Copy out each line of the listing below where the string "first" appears.

** Opening SUPPLIED MATERIAL block **

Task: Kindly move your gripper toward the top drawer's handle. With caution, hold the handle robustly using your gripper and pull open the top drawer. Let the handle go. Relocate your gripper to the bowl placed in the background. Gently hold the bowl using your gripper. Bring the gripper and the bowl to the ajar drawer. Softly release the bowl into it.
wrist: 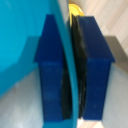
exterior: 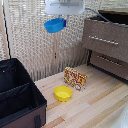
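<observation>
The small round bright blue plastic bowl (exterior: 54, 25) hangs high in the air, well above the pale wooden table (exterior: 95, 107) and to the exterior view's left of the dark-framed dresser (exterior: 106, 42); in the wrist view the jaws of the two-fingered dark-and-blue gripper (wrist: 74, 70) are closed tight on the bowl's thin wall; the dresser's grey-brown top drawer (exterior: 102, 39) stands pulled out, its slim silver handle (exterior: 103, 40) facing the bowl; below the bowl on the table lie a round yellow bowl (exterior: 63, 93) and a red-and-yellow patterned box (exterior: 75, 78); a black fabric bin (exterior: 17, 97) sits further left.
</observation>
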Controlling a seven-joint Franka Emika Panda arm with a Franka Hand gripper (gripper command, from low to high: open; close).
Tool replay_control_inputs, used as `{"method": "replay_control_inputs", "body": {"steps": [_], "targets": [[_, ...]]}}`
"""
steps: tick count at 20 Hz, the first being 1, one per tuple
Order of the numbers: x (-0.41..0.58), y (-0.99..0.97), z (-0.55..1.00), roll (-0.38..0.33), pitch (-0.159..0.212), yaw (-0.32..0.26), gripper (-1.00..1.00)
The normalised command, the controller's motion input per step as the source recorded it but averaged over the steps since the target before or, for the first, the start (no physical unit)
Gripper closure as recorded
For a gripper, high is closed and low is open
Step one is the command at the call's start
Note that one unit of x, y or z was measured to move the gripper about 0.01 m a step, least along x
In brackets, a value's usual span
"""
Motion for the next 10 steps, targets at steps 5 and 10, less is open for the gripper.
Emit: {"method": "replay_control_inputs", "body": {"steps": [5, 10], "targets": [[0.057, -0.49, 0.93, 0.024, 0.087, -0.185, 1.00], [0.046, -0.64, 0.88, 0.051, 0.085, -0.117, 1.00]]}}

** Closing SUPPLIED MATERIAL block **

■ **ANSWER SPACE**
steps: tick count at 20 Hz, the first being 1, one per tuple
The normalised command, the controller's motion input per step as the source recorded it but averaged over the steps since the target before or, for the first, the start (no physical unit)

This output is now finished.